Work to complete >> Each line of the data below that includes the string "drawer" must be copied.
+++
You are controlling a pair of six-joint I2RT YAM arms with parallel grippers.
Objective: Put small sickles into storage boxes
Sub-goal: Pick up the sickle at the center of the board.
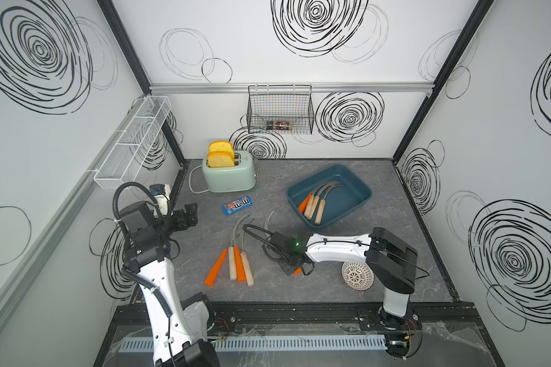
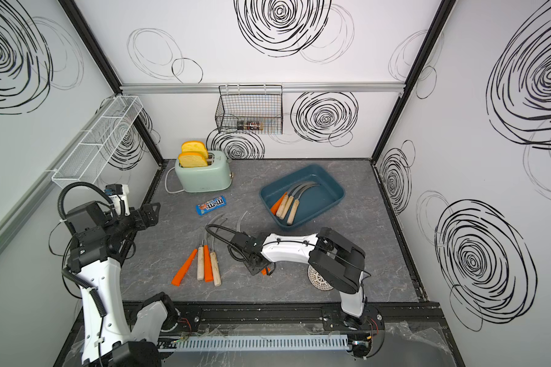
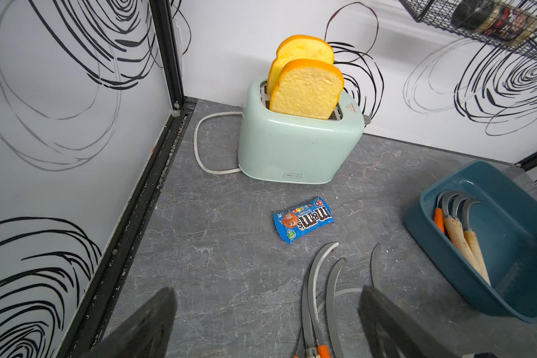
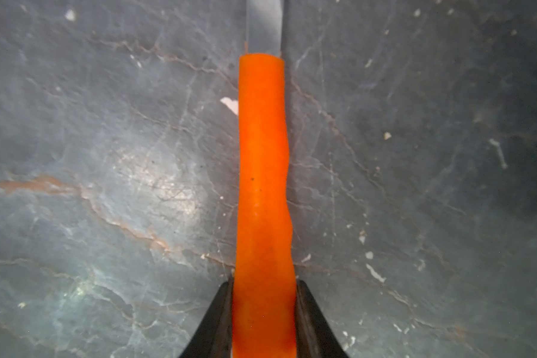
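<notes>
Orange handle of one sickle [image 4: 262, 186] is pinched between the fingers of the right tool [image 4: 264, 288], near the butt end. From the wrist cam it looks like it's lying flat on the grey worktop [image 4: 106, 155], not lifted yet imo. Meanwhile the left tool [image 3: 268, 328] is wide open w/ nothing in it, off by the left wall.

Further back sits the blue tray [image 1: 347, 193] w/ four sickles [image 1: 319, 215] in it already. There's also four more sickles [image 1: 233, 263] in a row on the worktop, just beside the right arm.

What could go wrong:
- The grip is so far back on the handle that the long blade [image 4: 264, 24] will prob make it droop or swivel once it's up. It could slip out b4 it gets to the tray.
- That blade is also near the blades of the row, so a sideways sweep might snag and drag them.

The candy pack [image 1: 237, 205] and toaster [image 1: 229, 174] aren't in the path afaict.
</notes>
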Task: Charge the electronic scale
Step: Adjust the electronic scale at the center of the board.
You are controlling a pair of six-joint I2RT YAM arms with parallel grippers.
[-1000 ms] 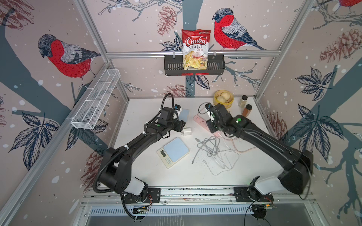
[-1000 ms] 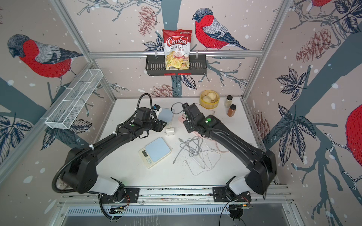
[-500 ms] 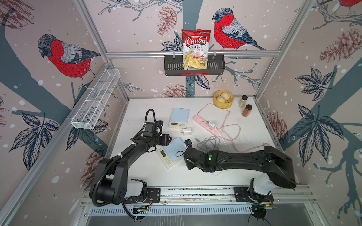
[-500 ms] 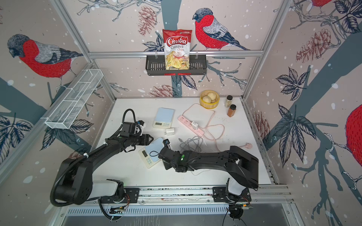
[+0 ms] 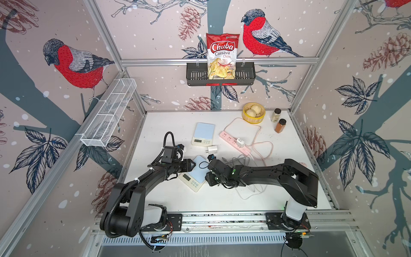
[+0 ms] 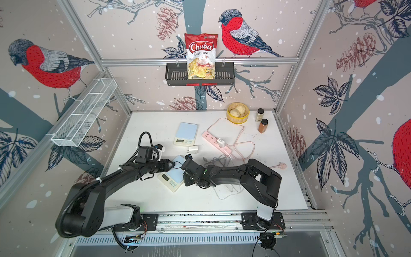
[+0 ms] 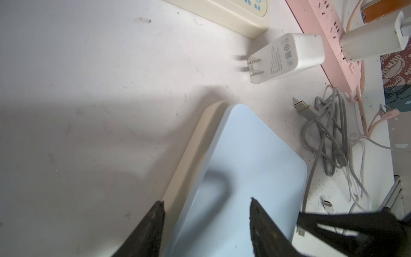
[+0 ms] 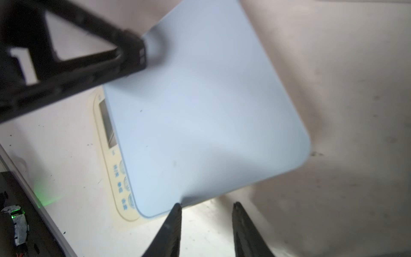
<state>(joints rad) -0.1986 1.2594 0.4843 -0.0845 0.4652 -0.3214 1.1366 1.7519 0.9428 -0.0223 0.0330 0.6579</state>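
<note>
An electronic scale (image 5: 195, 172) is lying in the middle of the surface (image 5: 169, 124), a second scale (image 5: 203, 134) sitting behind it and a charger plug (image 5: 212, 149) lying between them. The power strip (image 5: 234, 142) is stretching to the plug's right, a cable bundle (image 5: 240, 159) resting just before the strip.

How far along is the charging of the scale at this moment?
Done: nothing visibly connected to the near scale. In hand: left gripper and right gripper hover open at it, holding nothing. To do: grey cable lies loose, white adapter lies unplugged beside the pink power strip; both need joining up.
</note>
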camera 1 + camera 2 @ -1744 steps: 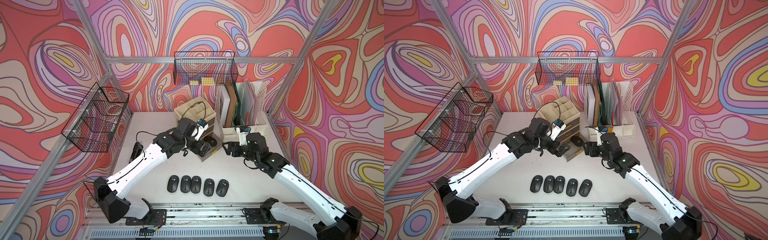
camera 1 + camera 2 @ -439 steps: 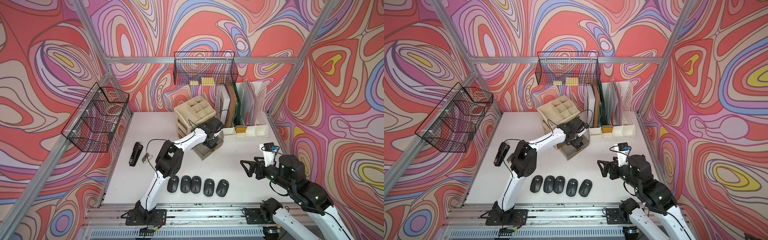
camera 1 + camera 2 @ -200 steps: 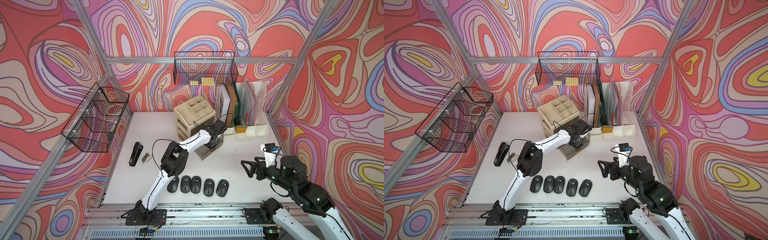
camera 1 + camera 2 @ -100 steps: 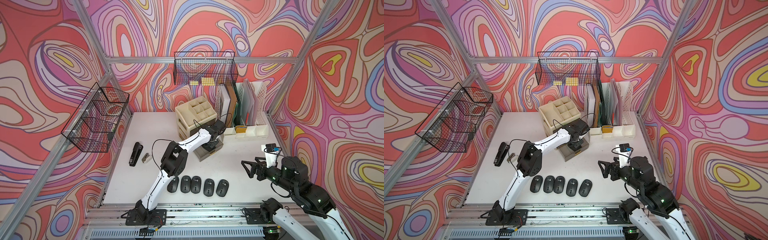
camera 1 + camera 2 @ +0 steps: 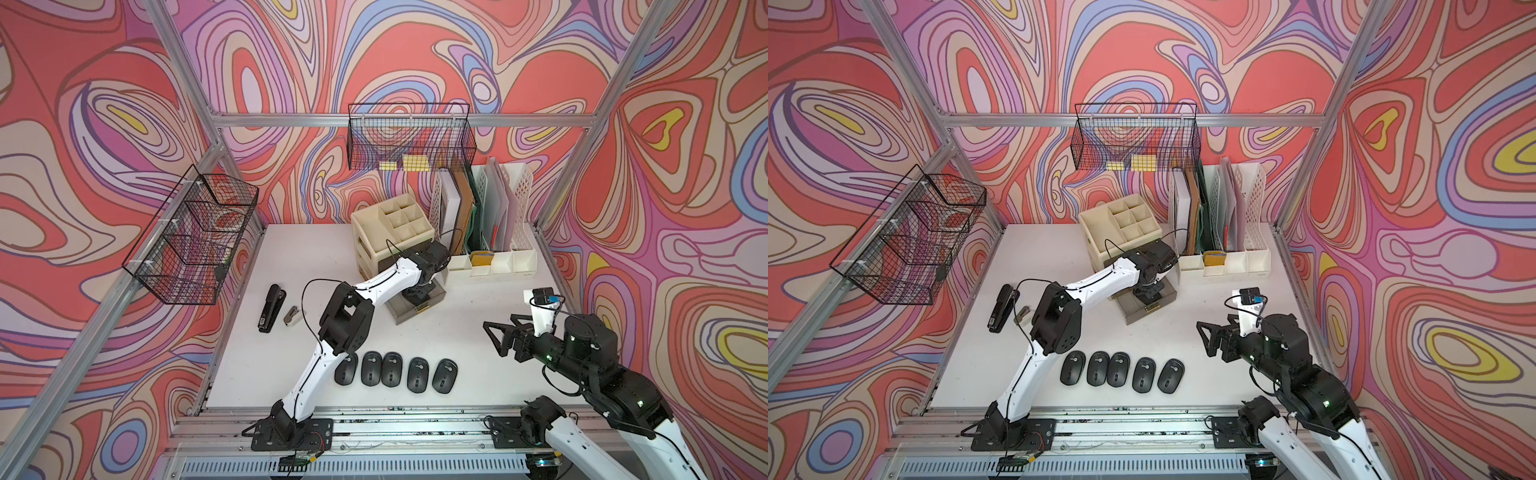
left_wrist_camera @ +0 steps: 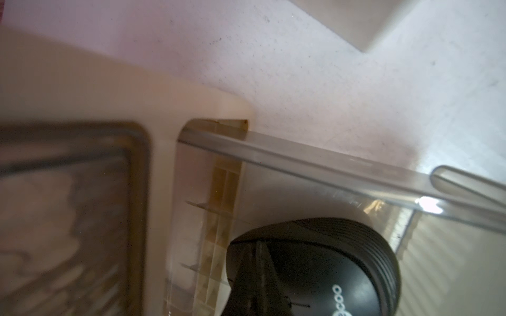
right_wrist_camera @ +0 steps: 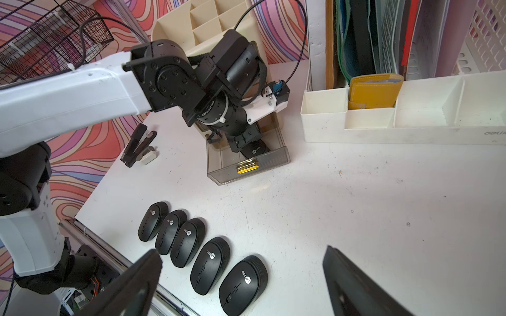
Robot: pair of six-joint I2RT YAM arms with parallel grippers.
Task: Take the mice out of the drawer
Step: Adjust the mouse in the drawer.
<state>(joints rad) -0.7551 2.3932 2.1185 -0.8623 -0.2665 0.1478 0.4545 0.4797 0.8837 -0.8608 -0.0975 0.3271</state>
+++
Finished task >>
Task: Take the mice out of the drawer
Step: Adjust the mouse in the drawer.

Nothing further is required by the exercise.